▶ [DATA PROVIDED]
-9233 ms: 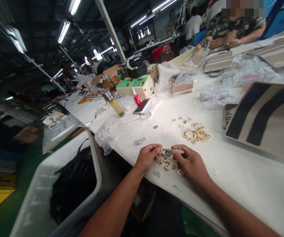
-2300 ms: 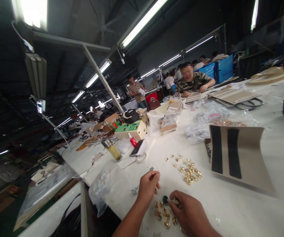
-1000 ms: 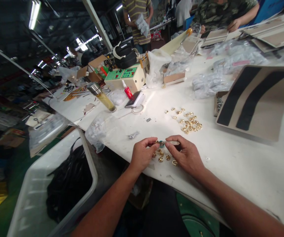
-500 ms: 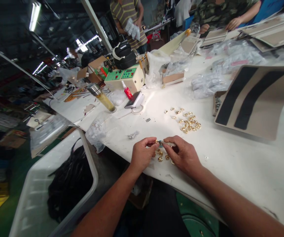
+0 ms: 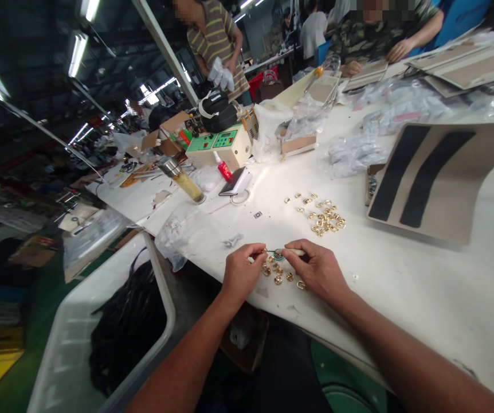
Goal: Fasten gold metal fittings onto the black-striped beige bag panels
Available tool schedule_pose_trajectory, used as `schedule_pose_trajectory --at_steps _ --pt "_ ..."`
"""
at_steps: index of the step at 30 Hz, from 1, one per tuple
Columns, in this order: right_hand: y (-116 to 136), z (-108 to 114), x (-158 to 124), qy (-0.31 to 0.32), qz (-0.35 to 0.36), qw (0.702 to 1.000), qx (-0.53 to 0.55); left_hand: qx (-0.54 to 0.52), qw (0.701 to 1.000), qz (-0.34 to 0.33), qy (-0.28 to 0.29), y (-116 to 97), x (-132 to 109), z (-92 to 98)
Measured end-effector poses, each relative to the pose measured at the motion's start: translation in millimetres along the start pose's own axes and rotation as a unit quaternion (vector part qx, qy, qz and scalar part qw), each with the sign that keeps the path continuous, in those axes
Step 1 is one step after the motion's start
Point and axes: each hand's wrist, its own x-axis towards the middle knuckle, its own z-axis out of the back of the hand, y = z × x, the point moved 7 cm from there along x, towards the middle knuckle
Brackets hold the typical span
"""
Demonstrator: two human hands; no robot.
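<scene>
My left hand (image 5: pixel 240 268) pinches a small gold ring at the near edge of the white table (image 5: pixel 423 287). My right hand (image 5: pixel 316 267) is closed on a thin pale stick whose tip meets a small teal disc (image 5: pixel 278 253) between the two hands. Several gold rings (image 5: pixel 279 274) lie under and between my hands. A larger heap of gold rings (image 5: pixel 324 215) lies farther back on the table.
A beige panel with two black stripes (image 5: pixel 440 178) lies at right. Behind are a glass bottle (image 5: pixel 184 180), a red-capped glue bottle (image 5: pixel 223 167), a green-topped machine (image 5: pixel 221 146) and plastic bags (image 5: pixel 354 152). A white bin of black straps (image 5: pixel 113 327) stands at left. Other people work at the far end.
My view swung up across the hall and came back down to the table. My hands stayed at the small pile of rings, holding the stick and ring together.
</scene>
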Motion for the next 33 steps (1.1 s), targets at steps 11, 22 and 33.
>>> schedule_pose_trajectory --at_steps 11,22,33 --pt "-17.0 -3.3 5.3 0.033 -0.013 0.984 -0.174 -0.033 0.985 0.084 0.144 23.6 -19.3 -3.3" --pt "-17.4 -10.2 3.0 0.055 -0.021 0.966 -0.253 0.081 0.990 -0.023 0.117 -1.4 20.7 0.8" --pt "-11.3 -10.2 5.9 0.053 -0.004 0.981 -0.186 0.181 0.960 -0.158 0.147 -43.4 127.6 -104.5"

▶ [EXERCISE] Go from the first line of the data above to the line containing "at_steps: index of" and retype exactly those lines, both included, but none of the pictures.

▶ [OUTPUT BELOW]
-9233 ms: 
-2300 ms: 
-1000 ms: 
-500 ms: 
+0 ms: 
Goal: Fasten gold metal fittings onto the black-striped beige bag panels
Available tool schedule_pose_trajectory, used as `schedule_pose_trajectory --at_steps _ --pt "_ ..."`
"""
at_steps: index of the step at 30 Hz, from 1, one per tuple

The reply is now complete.